Когда читаешь в воспоминаниях о поэте, как хорошо он знал названия огородных, садовых и лесных пород, необъяснимо умиление, с которым это описывается. Дескать, никто его не заставлял, мог бы не знать, но вот такая тяга к знанию предмета. Вовсе нет, не к знанию предмета, это десятое дело, и даже не к словарю, а к фундаменту словаря. Поэт видит дальше ботаника: трубадур XIII века Сервери де Джироне сказал, что женских козней так же трудно избежать, как сосчитать листья сосны и бука. В признании Ахматовой «Я лопухи любила и крапиву, но больше всех серебряную иву», а за много лет до того «Ива, дерево русалок, не мешай мне на пути!», а вскоре после того «И, как всегда бывает в дни разрыва, к нам постучался призрак первых дней и ворвалась серебряная ива седым великолепием ветвей», невозможно не видеть всего мифологического облака, окутывающего это дерево, его колдовской ауры и, наконец, эпического наставления: «Дерево иву не жги, свято оно для поэтов».
В этом свете разговор Ахматовой с Фростом получает особую интерпретацию. Они встретились в Комарове на академической даче, летом. Фрост, глядя в окно, спросил, какую выгоду можно получить, изготовляя из местных сосен карандаши. Ахматова ответила: «У нас за поваленное в дачной местности дерево штраф пятьсот рублей». Иначе говоря, Фрост заявлял: я фермер, я американец, а то, что я поэт, значит для меня не «широкошумные дубровы», прибежища тех, кто «звуков и смятенья полн», а такое утилитарное их качество, что изделием из них можно записывать стихи. На это она говорила что-то вроде: у кельтов за незаконную порубку рощи полагалась смертная казнь, а позднее, взамен ее, корова, а у римлян свинья — не по факту кражи, а потому, что посягали на священную ипостась дерева. Для стихов сосна в качестве оболочки грифеля — годится, для поэзии же — в этом качестве все-таки нет… Я думаю, что как бывшая слушательница юридических курсов она, подхватив предложенный Фростом стиль, так профессионально юридически и могла ему сказать. И я допускаю, что через короткое время она написала: «…сосен розовое тело в закатный час обнажено», чтобы объяснить конкретно, что она имела в виду. Как формулирует Грейвз, «когда сравнительную ценность деревьев можно выразить величиной штрафа за их незаконную порубку, святость рощи сводится к нулю и поэзия приходит в упадок».
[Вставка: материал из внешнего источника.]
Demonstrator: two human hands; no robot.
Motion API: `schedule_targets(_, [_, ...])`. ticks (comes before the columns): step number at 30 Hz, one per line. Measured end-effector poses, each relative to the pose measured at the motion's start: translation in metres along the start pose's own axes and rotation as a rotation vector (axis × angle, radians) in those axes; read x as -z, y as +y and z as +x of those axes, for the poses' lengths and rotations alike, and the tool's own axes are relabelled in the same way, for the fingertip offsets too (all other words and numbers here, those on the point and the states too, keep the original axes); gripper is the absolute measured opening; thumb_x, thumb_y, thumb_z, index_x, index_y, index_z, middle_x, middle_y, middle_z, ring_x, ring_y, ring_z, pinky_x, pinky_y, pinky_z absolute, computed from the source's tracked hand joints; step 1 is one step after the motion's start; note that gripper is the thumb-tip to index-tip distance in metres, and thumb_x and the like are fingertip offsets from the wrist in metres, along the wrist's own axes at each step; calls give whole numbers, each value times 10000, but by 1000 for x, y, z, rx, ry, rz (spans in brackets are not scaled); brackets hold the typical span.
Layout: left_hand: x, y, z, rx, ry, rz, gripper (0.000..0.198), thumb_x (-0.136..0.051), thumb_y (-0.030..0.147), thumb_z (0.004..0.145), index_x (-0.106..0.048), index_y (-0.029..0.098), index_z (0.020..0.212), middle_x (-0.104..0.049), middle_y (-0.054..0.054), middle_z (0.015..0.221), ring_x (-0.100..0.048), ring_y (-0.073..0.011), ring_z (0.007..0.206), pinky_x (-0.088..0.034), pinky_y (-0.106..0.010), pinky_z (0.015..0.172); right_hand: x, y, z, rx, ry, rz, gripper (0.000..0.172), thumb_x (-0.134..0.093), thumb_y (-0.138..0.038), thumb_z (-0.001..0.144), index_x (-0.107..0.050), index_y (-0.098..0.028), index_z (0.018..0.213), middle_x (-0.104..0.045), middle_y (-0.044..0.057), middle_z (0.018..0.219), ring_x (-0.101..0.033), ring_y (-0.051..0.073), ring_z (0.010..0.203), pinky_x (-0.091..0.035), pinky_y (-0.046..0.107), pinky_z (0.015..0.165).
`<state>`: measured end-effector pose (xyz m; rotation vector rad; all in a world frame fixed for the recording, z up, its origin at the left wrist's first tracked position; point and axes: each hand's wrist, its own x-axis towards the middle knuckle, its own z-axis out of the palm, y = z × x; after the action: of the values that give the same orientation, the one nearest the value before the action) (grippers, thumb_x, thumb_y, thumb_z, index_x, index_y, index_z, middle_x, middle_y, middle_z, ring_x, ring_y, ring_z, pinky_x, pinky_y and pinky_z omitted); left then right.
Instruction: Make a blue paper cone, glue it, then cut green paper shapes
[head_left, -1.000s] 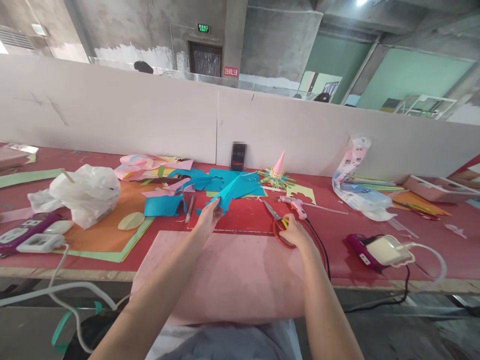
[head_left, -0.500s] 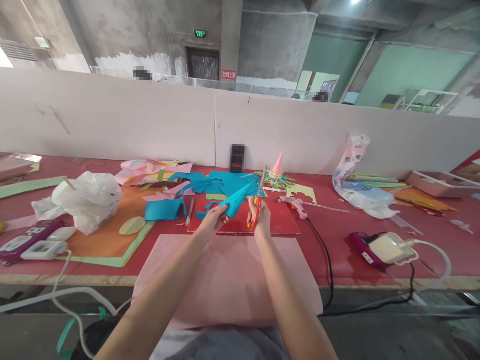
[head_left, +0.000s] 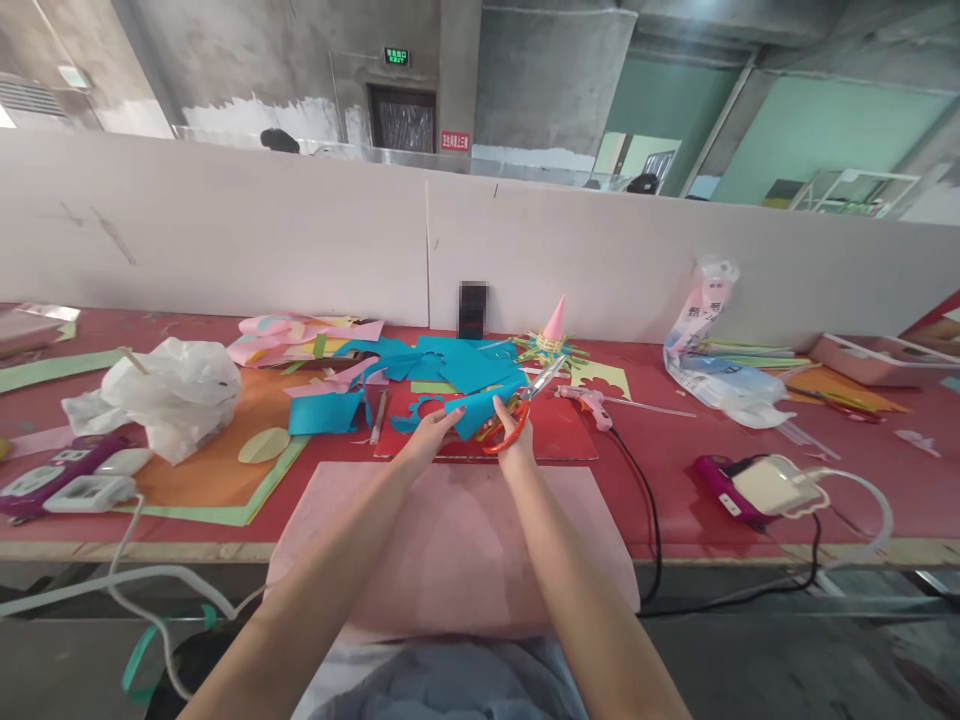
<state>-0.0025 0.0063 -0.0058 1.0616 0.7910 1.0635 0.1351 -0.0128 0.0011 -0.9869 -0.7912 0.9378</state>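
Between my two hands is a piece of blue paper [head_left: 474, 410], rolled or folded. My left hand [head_left: 429, 440] is closed on its left end. My right hand [head_left: 514, 442] has the orange-handled scissors [head_left: 541, 382] in it, blades pointing up and right, while its thumb presses the blue paper. Under the hands lies a red board [head_left: 562, 435]. More blue sheets [head_left: 480, 366] lie just beyond, along with a blue scalloped cutout [head_left: 424, 408]. A pink paper cone [head_left: 555, 322] with a green fringed base stands behind the scissors.
A pink glue gun [head_left: 595, 405] with a black cord lies to the right. Purple power strips [head_left: 64, 478] sit at both sides. On the left is a crumpled white bag [head_left: 176, 395]; a plastic package [head_left: 720, 375] rests at right. A white partition [head_left: 300, 240] runs behind.
The blue paper has turned from a pointed, upright cone shape to a flatter, lower position. The scissors have tilted right, and my right thumb has come onto the paper.
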Motion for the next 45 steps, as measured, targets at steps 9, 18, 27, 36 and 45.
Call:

Дно любого стихотворения выстлано буквами. Собственно говоря, поэт — жрица, швыряющая палочки прорицания горстью, как сеятель, на белое покрывало, читающая буквы, в которые они сложились, и толкующая их. В конце концов, все равно, чтбо инициировало эти комбинируемые в бесконечных сочетаниях два-три десятка значков быть именно такими: деревья, или планеты, или камни, или реки, или другое что, столь же бесспорное и находящееся вне власти людей. Не все равно то, что всякая их комбинация выходит за границы текстуальной информативности, которую она несет. Как бы далеко алфавит ни ушел от священных первоначал, порядок и весь узор букв подает сигнал, гармоничный или диссонирующий, утверждающий подлинность стихотворения или его фальшивость. Нельзя варить козленка в молоке его матери, хотя практически ничто этому не мешает. Нельзя влезть на пальму в осиннике.
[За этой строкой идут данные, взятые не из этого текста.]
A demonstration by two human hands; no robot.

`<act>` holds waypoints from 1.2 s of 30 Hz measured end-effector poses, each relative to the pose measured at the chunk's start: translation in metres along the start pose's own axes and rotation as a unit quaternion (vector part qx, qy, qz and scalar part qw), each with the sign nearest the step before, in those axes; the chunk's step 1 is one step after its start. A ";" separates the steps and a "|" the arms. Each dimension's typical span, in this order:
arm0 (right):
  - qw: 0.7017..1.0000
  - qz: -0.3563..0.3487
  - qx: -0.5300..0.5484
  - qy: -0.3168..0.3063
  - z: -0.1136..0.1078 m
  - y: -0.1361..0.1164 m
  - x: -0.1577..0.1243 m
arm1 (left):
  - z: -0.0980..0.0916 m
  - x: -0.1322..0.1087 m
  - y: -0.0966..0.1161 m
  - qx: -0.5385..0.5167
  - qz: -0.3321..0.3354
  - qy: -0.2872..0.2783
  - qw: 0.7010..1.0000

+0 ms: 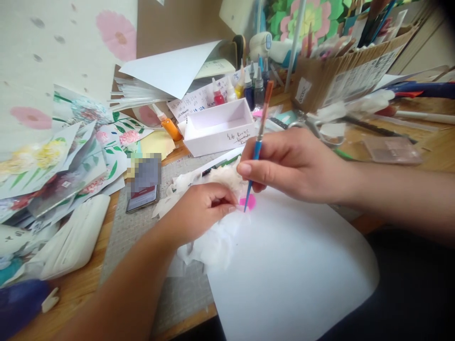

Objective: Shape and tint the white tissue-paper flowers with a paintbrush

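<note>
My right hand (284, 163) is closed round a slim paintbrush (256, 150) with a blue lower part and a reddish-brown upper part. The brush stands nearly upright, its blue tapered end pointing down at a small bright pink piece (250, 201). At that piece's left edge, the thumb and fingers of my left hand (201, 208) are pinched together; its paler edge runs to the fingertips. Beneath lies a large white paper sheet (291, 265). Crumpled white tissue (213, 244) lies around and under my left hand.
Behind my hands stand a white open box (216, 137) and several small dropper bottles (217, 93). A phone (144, 182) lies on the grey cutting mat (188, 293). Flower pictures (103, 161) spread at left. Scissors (320, 130) and a cardboard box of tools (355, 76) are at right.
</note>
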State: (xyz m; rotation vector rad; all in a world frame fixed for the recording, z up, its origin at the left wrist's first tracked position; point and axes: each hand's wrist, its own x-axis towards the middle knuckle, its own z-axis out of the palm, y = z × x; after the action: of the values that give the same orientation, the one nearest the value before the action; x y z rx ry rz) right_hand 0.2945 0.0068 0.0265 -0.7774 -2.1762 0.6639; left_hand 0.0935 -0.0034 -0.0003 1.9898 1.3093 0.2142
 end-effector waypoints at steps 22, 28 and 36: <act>0.991 -0.070 -0.082 -0.082 0.006 0.004 -0.001 | -0.005 -0.001 -0.006 0.026 0.015 -0.006 1.000; 0.982 -0.061 -0.134 -0.115 0.007 -0.001 0.001 | -0.012 -0.002 -0.010 0.050 0.017 -0.035 0.998; 0.957 -0.076 -0.229 -0.158 0.012 -0.015 0.007 | -0.012 -0.003 -0.010 0.054 0.050 -0.013 0.997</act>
State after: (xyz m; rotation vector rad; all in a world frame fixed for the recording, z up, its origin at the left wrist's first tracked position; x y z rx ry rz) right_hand 0.2767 -0.0012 0.0320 -0.7619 -2.7039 0.2096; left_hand 0.0782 0.0018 0.0026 2.1441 1.2291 0.1687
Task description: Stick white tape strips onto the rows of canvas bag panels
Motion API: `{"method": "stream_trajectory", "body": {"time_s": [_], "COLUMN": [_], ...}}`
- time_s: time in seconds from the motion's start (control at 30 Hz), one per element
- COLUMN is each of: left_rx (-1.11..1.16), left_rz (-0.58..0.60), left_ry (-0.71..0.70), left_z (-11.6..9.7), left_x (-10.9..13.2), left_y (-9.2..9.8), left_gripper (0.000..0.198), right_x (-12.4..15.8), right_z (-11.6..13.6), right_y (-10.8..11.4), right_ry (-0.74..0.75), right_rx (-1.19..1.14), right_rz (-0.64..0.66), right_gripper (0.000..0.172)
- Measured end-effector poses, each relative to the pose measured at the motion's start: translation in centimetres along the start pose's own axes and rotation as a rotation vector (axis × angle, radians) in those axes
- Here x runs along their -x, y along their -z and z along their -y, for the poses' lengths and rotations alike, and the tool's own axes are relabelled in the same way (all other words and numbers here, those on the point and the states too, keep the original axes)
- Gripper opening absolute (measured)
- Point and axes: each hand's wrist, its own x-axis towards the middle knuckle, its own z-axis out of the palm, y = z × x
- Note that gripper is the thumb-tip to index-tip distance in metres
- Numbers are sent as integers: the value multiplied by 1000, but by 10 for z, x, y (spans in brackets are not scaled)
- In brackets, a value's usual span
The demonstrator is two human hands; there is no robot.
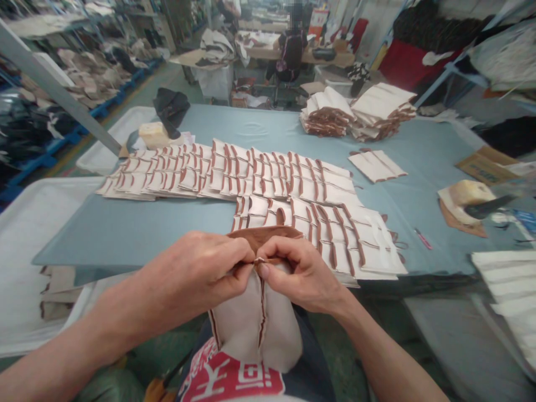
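A cream fabric pouch (278, 318) with brown edging and a brown seam down its middle hangs in front of my body. My left hand (213, 265) pinches its brown top edge just left of the seam. From the other side my right hand (299, 273) pinches the same edge, thumb and fingertips close to the left ones. Between the fingertips the edge is bunched, and its detail is partly hidden. Beyond my hands, overlapping rows of similar cream pieces (268, 173) with brown edges lie on the blue-grey table (125, 223).
Stacked cream pieces (381, 109) stand at the table's back right, with one single piece (379, 166) nearer. Pink-handled snips (424, 239) and a yellowish block (467, 198) lie to the right. White bins (25, 234) flank the left. A person (293, 47) sits at a far table.
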Motion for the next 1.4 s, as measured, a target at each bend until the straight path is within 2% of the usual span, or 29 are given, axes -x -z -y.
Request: {"method": "stream_trajectory", "body": {"time_s": [0.1,0.2,0.27,0.4,0.47,0.53,0.67,0.8,0.93,1.07,1.17,1.27,1.4], "left_rx": [-95,-101,67,629,767,806,813,786,794,816,653,469,369], "left_rz": [-35,-127,-143,-40,-28,-33,-41,-57,27,113,122,115,152], "left_ry": [-44,-37,43,333,419,455,480,471,430,407,363,245,156], "left_z": [-2,-1,1,1,0,-1,-5,-4,4,10,9,9,10], "left_x": [-1,-2,-3,-5,-6,-6,-7,-5,0,1,-3,-8,-11], "left_y": [-4,-7,-7,-6,-6,-6,-4,-3,-6,-6,1,9,15], "left_gripper": [28,28,22,13,12,12,14,15,14,10,4,9,13], "right_x": [-1,-1,-1,0,-1,-3,-7,-8,-6,-4,-5,-6,-4], "right_z": [-3,-2,0,6,9,12,16,17,16,17,22,27,30], "right_y": [-3,-4,-5,-6,-7,-9,-14,-13,-6,-1,0,2,7], "right_ry": [15,22,29,28,5,-24,-85,-103,-98,-104,-79,-60,-54], "right_rx": [10,47,63,48,18,9,49,134,150,193,245,324,356], "right_rz": [-32,-69,-81,-74,-71,-72,-74,-96,18,23,20,29,74], "right_gripper": [5,4,6,15,21,24,27,22,17,16,18,21,18]}}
Не в «метком словце» поэзия, не в афористичности, не в удачной формулировке, привитых нашей поэзии ее советским периодом, а в законе, вложенном музами и богами в буквы. Буквы не помнят о минуте, когда это случилось, как мы о топографии Рая, но мазок пыльцы с цветов, от названий которых они произошли, стерся не до конца. Осталась тень отпечатка с отпечатка с отпечатка. И это дает буквам власть выносить заключение, поэзия ли то, во что они сложились в тексте. То, что по-немецки, у Гейне, — ель, по-русски будет верно, как у Лермонтова: сосна. Приговор алфавита стихам не переводится на язык рецензии, и поэты, разумеется, не сориентированы на комбинацию, которая выходит из-под пера (и уж совсем безумием было бы им заниматься намеренным составлением «правильной» комбинации). Но отдельные среди них, что бы и про что они ни писали: про одноглазого циклопа, спуск в ад, тучную проститутку, чуму, нищих старушек, сероглазого короля, неизвестного солдата, — по общему рисунку видят, каков этот приговор, чутьем разумеют суть заключения. Шестым чувством они воспринимают исходящий от букв сигнал — как пилот, пробегающий глазами не по показаниям приборов, но охватывающий целиком картину приборной доски — благополучную или искаженную. А еще лучше — как пилот, бросающий взгляд на ночное небо за окном кабины и по нечитаемому, хотя и явно что-то неотменимое передающему тексту звезд понимающий, верен ли курс полета.